HIV patients who obtain good treatment but who smoke lose more years of life to tobacco than to the virus, a Danish study has found.

The study, which looked at nearly 3,000 Danish HIV patients from 1995 -- the year anti-retroviral triple therapy became standard -- to 2010, was published online last month by the journal Clinical Infectious Diseases.

A 35-year-old HIV patient who did not smoke was likely to live to age 78, while one who smoked was likely to die before age 63, the report found.

The study also compared Danish HIV patients with a pool of 10,642 average Danes of the same age and sex. HIV appeared to make smoking much more lethal.

Denmark has universal health care. HIV drugs are free, and care is coordinated by AIDS centers around the country. "Treatment failures and loss to follow-up are rare," the study said. It urged doctors to strongly advise their HIV patients to quit smoking.

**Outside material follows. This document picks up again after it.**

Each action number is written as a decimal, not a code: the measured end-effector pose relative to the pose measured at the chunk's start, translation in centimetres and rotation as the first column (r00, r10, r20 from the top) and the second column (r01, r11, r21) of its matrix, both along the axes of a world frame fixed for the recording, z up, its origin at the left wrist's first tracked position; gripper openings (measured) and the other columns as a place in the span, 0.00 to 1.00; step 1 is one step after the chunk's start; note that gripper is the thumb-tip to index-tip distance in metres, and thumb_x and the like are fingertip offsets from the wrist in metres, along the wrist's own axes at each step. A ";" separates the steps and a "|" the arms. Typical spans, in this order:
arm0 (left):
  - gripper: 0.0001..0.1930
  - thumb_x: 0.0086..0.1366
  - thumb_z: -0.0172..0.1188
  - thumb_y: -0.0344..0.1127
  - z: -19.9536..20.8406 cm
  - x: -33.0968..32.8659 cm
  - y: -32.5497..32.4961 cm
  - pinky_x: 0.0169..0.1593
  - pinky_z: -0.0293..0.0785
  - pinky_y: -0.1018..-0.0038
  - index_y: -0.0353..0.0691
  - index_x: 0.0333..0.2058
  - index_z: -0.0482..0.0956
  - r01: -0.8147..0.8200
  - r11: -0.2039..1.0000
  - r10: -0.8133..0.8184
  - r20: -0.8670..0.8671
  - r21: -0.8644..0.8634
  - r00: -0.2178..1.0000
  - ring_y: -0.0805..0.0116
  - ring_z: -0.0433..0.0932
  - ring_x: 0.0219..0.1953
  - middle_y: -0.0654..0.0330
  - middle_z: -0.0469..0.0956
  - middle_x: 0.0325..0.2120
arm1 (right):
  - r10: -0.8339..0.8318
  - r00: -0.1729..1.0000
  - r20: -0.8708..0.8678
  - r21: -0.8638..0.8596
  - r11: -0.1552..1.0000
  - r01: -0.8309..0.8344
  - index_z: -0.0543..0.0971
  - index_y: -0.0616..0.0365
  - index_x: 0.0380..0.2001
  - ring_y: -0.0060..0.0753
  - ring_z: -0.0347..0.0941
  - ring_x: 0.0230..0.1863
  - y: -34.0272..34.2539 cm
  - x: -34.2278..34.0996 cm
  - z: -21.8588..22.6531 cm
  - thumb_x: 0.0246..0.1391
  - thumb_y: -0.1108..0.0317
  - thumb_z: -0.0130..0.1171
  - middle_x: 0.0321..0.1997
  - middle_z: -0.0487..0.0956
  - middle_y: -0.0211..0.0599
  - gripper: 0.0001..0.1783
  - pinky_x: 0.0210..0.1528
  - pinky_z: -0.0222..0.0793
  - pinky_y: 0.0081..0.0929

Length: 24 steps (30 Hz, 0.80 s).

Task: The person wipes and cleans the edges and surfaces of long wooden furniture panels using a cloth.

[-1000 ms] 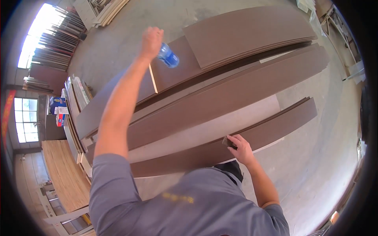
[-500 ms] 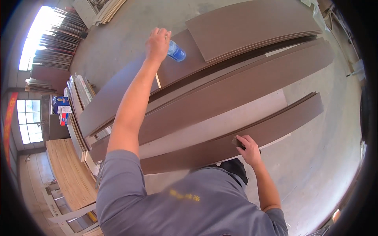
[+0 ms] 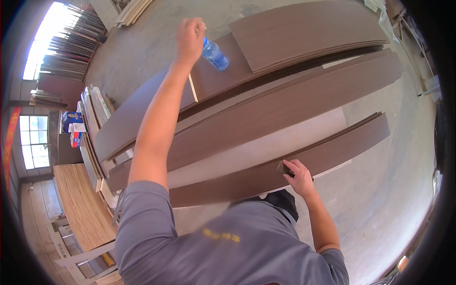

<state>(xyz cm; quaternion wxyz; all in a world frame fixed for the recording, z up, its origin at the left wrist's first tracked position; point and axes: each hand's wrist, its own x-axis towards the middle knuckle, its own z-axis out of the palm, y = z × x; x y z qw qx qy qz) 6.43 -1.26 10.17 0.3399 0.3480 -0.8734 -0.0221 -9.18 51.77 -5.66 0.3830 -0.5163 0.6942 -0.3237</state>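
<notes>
1. Your bottle (image 3: 216, 56) is at the far side, left of centre, over the dark far boards; it leans, base toward near right. Whether that base touches wood, you cannot tell.
2. Your left hand (image 3: 191, 42) curls in around the bottle's top, fingers drawn together; blur hides the exact grip. Holding it up there probably lets the body swing freely.
3. Your right hand (image 3: 300, 177) is partly closed, thumb and fingers pinching a small dark pad (image 3: 286, 168) over the near board (image 3: 251, 185). The pinch likely keeps the pad's far edge exposed.
4. The bottle is clear, bluish plastic, round, with a deeper blue band. The pad's material is too small to tell.
5. Beyond the near board lie the middle board (image 3: 285, 111) and the far stack (image 3: 308, 35): long, flat, matte brown, straight-edged. Gaps between rows seem to leave the long edges reachable.
6. At left, plywood (image 3: 85, 204) shows streaky, pale grain.
</notes>
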 end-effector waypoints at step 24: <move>0.35 0.74 0.59 0.53 -15.2 -9.4 25.7 0.79 0.53 0.47 0.36 0.71 0.68 -0.040 0.937 -0.069 0.297 0.346 0.952 0.40 0.59 0.76 0.42 0.63 0.73 | -0.097 0.994 0.055 0.128 0.988 0.090 0.82 0.55 0.61 0.48 0.82 0.48 3.8 -0.6 2.0 0.50 0.79 0.72 0.54 0.81 0.43 0.32 0.46 0.83 0.38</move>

Poor motor function in childhood may be an important factor in predicting poor academic achievement in adolescence.

In a study published in the Proceedings of the National Academy of Sciences, researchers wrote that poor motor function may be an underlying factor in obesity and physical inactivity, both of which contribute to underachievement in school.

Scientists studied 8,061 Finnish children in a database that included weight, height, physical activity, parent-reported motor function at age 8 and academic achievement at 16.

Poor motor function, physical inactivity and obesity, the researchers found, contribute independently and in complex interrelationships to academic underachievement. Poor motor function, in other words, may set a child on the developmental track to poor grades.


Using data from two large studies, Danish researchers have found that higher blood levels of C-reactive protein, or CRP, are associated with a greater risk of psychological stress and clinical depression.

Elevated levels of CRP, a byproduct of inflammation, are thought to be linked to an increased risk of heart attacks and cardiovascular illness.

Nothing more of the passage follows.